Photo courtesy of iStockphoto®

One of my standard comments to prospective employees or new staff* is:

I realize you’re going to fumble the ball sometimes, but just don’t fumble without first calling “help.”

  • It’s one thing to miss a deadline. It’s another to not let people know in advance who may be able to help or do damage control.
  • It’s one thing to make an error in judgment. It’s another to let those you report to be surprised by the error at the same moment everyone else in the church is.
  • It’s one thing to not have the skills or knowledge to complete a task. It’s another to be irresponsible by not collaborating with people who can help provide those skills or knowledge. (Click here to read a previous post on collaboration.)

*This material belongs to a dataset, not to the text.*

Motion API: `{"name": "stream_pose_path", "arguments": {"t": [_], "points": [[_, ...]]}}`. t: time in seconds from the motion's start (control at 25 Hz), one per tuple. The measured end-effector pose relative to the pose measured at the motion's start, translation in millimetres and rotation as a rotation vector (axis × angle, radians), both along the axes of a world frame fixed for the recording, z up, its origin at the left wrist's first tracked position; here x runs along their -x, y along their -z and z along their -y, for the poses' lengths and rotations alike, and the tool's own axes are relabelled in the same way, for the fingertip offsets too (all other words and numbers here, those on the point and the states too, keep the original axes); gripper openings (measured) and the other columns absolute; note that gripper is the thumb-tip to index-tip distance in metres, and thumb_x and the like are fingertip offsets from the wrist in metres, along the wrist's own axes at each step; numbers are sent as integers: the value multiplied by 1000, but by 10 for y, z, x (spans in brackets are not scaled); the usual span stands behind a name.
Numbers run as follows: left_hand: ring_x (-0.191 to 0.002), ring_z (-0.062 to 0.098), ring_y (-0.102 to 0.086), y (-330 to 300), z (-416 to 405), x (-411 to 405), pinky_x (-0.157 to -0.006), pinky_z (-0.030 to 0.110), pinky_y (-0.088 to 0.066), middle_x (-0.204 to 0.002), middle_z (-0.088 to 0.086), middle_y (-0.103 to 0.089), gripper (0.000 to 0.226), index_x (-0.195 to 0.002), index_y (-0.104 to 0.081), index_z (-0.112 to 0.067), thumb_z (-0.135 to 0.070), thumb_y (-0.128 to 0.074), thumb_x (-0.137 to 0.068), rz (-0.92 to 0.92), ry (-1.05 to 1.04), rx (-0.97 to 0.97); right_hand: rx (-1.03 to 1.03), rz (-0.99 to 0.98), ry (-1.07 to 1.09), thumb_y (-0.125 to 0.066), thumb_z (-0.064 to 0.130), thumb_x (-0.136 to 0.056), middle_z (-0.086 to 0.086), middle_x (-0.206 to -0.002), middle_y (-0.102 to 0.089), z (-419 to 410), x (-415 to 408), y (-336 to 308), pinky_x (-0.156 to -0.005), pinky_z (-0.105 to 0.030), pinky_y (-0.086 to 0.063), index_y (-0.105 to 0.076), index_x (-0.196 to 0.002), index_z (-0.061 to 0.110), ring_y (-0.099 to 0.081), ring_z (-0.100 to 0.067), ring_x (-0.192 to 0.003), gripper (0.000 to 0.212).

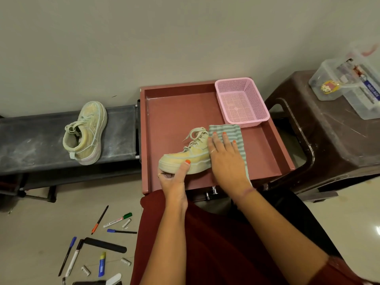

Mistakes will happen. But ignoring or concealing them until the 11th hour isn’t fair to your church or place of business.

You’ve got to determine what’s more important: your pride, or the objective you’re trying to achieve.

Like I have, you will fumble the ball. But when you see the fumble coming, call for help, and see if someone else can take the ball.

Is there a project you’re already behind on?

Is there an assigned task you don’t think you have the knowledge or skills to complete?

Call “help!”

Calling “help” doesn’t necessarily mean you walking away from the task. Sometimes, it just  provides others a chance to collaborate with you. Other times, a team leader may determine to reassign the task.

I’ve fumbled the ball, both literally and figuratively, and it doesn’t feel good. But it feels worse when I’ve looked up to the sideline and seen willing, competent people who could’ve helped me if I’d asked.